== WHAT IS NEEDED ==
Below are some entries. Copy each line in them that holds "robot".

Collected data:
::::::::

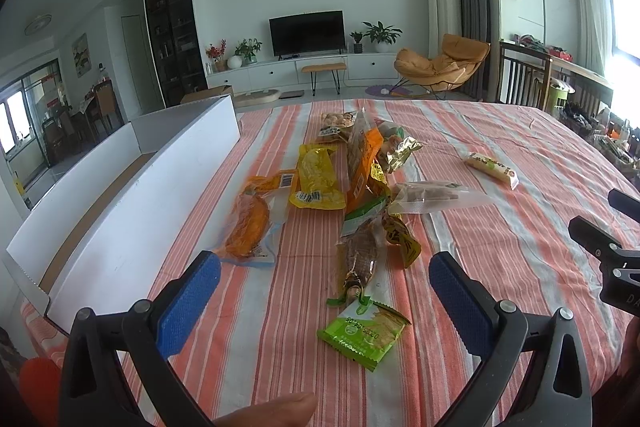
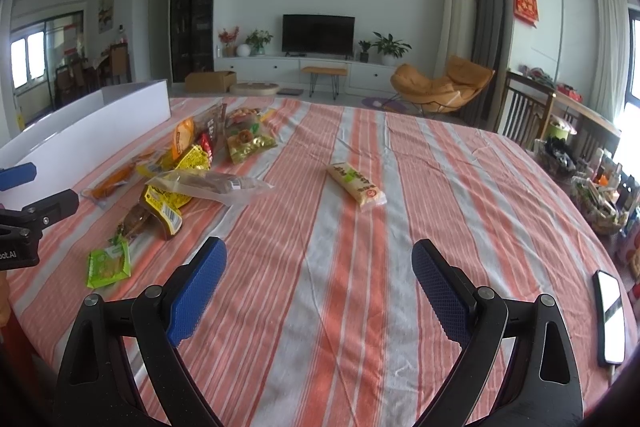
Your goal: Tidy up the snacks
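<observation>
Cream snack bar [image 2: 357, 185] lies flat, long axis running near-right to far-left.

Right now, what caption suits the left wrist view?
Open blue-padded left tool hovers above green snack packet on striped tablecloth.

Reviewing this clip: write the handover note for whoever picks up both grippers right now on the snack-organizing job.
Left gripper: open, empty, hovering over the near end of the snack pile.
Right gripper: open, empty, over bare striped tablecloth.
Things: most packets lie heaped beside the long white box; a green packet sits nearest the left gripper; one pale packet lies alone ahead of the right gripper. A phone lies at the table's right edge.
Done: no snack visible in the part of the box that shows.
Left: all the visible packets are yet to be sorted.
</observation>
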`<state>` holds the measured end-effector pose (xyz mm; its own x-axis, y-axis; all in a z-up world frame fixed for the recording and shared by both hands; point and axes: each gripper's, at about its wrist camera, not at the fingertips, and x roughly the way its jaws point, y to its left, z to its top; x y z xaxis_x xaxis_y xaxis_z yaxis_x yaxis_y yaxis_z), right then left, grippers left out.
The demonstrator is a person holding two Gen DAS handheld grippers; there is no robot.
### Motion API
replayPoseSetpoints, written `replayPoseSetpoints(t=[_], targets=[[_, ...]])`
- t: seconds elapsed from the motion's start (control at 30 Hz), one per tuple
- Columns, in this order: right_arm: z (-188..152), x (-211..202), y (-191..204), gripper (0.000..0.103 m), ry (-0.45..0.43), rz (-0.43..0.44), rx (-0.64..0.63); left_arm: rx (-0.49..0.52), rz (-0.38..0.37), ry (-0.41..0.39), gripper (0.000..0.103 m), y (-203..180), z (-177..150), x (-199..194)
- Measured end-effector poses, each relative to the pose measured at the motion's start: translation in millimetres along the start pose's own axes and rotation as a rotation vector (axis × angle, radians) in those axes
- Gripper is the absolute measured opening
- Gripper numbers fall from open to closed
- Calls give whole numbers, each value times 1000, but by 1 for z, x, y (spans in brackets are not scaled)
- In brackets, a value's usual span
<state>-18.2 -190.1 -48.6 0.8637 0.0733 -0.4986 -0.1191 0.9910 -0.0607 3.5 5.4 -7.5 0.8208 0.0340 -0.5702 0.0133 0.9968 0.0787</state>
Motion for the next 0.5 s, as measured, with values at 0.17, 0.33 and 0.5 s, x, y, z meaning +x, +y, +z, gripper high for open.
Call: replayPoseSetpoints(t=[0.17,0.33,0.5], targets=[[1,0,0,96,2,0,1,0,3,4,103,0,0,0],[2,0,1,96,6,2,-1,7,6,7,103,-1,0,2],[1,0,0,96,2,2,-2,7,7,7,103,-1,0,2]])
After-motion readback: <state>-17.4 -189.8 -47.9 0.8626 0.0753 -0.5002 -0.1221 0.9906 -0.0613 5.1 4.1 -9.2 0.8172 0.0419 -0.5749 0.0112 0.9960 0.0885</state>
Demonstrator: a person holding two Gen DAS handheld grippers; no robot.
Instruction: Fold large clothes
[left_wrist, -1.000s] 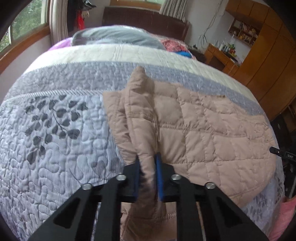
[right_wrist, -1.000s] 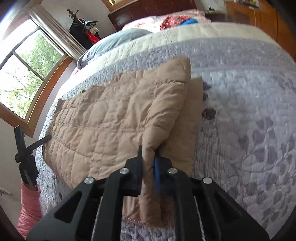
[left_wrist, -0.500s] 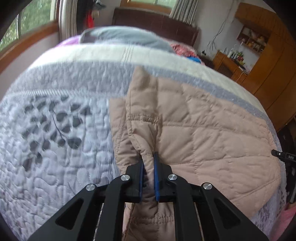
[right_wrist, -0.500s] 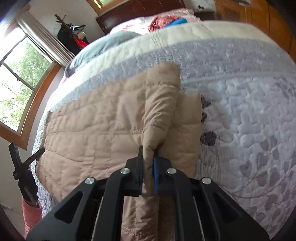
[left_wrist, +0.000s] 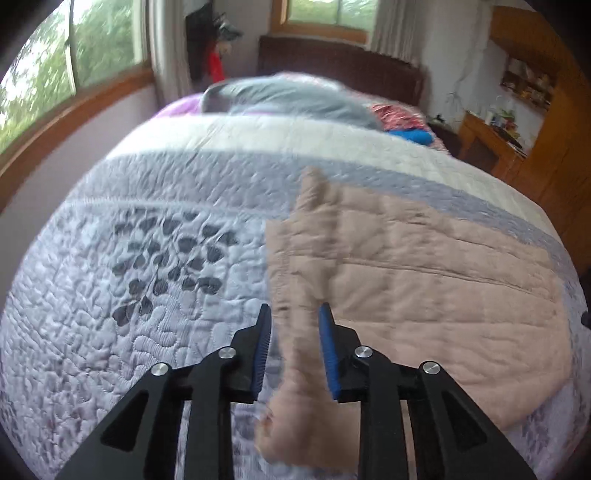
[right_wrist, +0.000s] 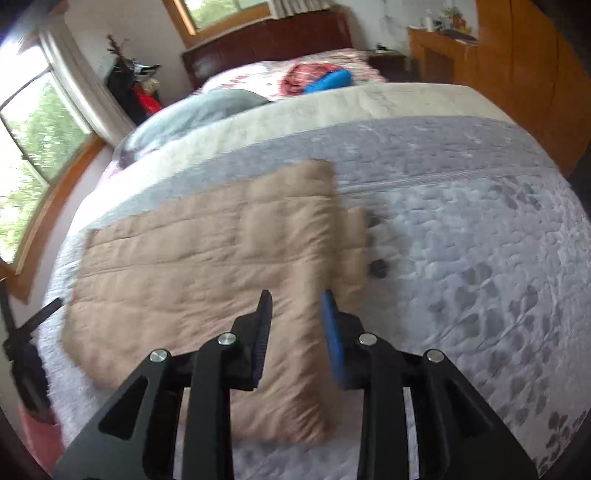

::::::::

== THE ANSWER ==
The demonstrator is a person holding two Gen DAS handheld grippers; there is no robot.
Demonstrator: a person holding two Gen DAS handheld grippers; no robot.

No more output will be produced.